Our paper fills this void by deriving a general measure of common ownership and its impact on managerial incentives. A key feature of our measure is that it accounts for the possibility that not all investors are attentive. This differs from other proposed measures of common ownership, which implicitly assume that all investors are fully informed about the externalities the firms impose on each other. The measure we derive is flexible and makes very little assumptions regarding the nature, sign, or magnitude of the underlying externalities that managers’ actions may have, thus allowing one to study a broad range of potential effects common ownership may have. The measure can be best interpreted as a relative measure of how intensely managers factor common ownership into their action choices per unit of the externality. The measure also allows researchers to ascribe different importance weights to investors and to easily make different assumptions about what factors affect the likelihood each common investor is attentive.
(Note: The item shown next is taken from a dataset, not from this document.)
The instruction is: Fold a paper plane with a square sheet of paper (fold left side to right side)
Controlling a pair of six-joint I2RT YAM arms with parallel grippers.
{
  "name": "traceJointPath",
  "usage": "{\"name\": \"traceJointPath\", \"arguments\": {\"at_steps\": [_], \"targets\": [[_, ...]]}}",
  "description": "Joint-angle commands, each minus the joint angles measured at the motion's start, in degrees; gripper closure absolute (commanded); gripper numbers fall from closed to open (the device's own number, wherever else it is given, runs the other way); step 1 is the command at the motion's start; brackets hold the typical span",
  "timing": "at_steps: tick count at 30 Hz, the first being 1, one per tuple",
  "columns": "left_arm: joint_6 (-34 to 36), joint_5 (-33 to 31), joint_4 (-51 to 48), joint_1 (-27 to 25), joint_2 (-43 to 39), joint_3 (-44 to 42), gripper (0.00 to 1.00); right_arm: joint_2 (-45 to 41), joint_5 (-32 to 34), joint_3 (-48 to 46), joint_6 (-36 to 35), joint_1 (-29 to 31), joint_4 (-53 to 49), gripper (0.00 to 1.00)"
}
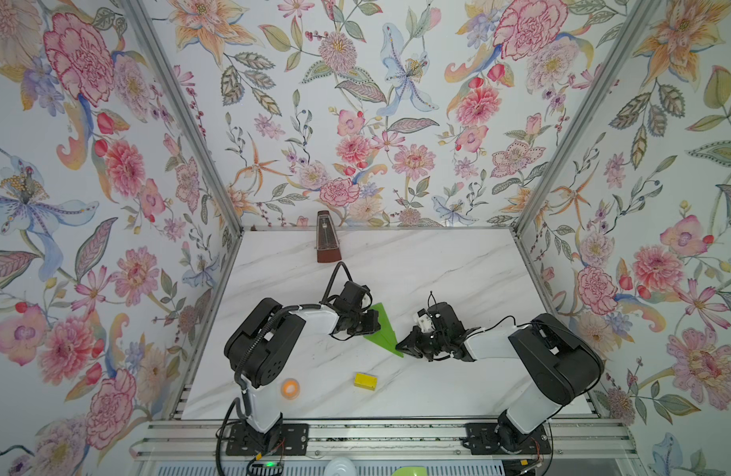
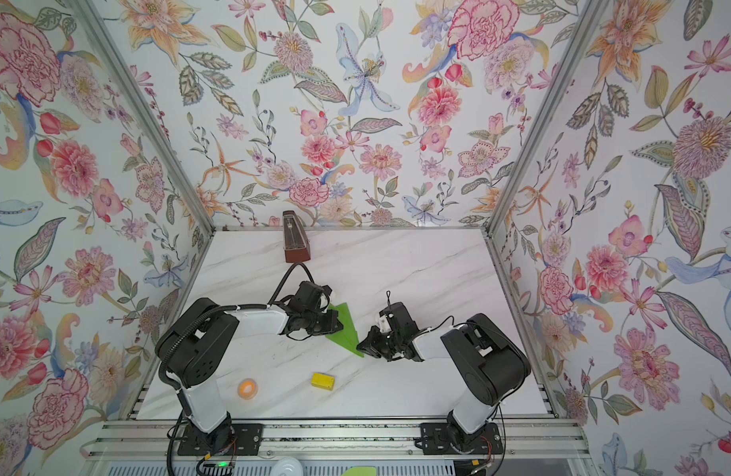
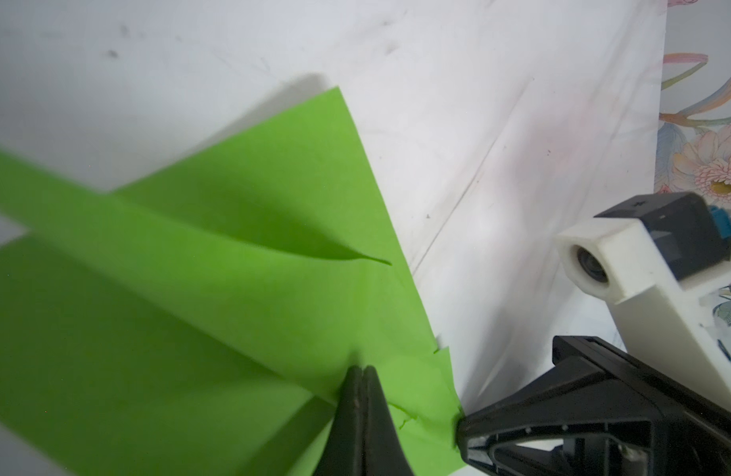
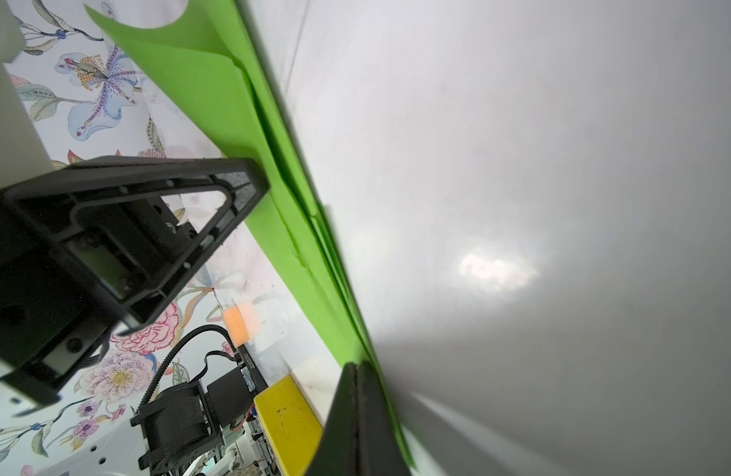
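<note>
In the middle of the white marble table (image 1: pixel 438 268), both top views show two black-and-white arms reaching in, one from 9 o'clock and one from 3 o'clock, and meeting over the work. Between them lies the paper plane (image 1: pixel 384 329), bright green and already a narrow dart. Its nose points toward 5 o'clock and one wing flap is lifted, as the left wrist view shows (image 3: pixel 231 288). I judge the folding to be in its late creasing stage.

A brown metronome (image 1: pixel 327 241) stands at 12 o'clock by the back edge, well clear of the work.

The left gripper (image 3: pixel 361 369) sits at the plane's 9 o'clock side. Its jaws are pressed together with no paper seen between them, and the tip rests on the sheet, probably to pin it or flatten a crease. The right gripper (image 4: pixel 357 364) is likewise closed. It sits right at the nose at 4 o'clock, likely steadying that end, though actual contact is hard to confirm.

A small yellow block (image 1: pixel 365 381) lies at 6 o'clock and an orange tape roll (image 1: pixel 290 388) at 8 o'clock, both apart from the plane.
</note>
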Motion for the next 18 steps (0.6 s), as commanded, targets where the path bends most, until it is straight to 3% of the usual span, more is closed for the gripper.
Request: {"name": "traceJointPath", "arguments": {"at_steps": [1, 18], "targets": [[2.2, -9.9, -9.4, 3.6, 2.8, -3.5, 0.99, 0.7, 4.6, -2.4, 0.7, -0.5, -8.2, 1.0], [3.8, -11.0, -10.0, 8.8, 4.4, -1.5, 1.0, 0.2, 4.8, -2.4, 0.6, -0.5, -8.9, 0.99]]}}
Taking this measure to the data, we are also able to illustrate the importance of investors’ attention. Managers have less incentive to consider the portfolio holdings of inattentive investors when making policy choices, and a measure that accounts for this can lead to very different conclusions about the rise of common ownership. For example, assuming all investors are fully informed can lead to estimates regarding the increase in managers’ incentives to internalize externalities over the last 30+ years that are orders of magnitude more than when one allows for the possibility that not all investors are attentive. Moreover, one can show empirically that index investing and asset manager mergers, both of which tend to create overlapping ownership structures among stock-pairs, have no clear association with changes in managerial incentives because both have the potential to reduce the attentiveness of a firm’s investors.
Overall, our findings provide important context for recent empirical and theoretical work that has suggested common ownership is important for competitiveness, corporate governance, firm outcomes, etc.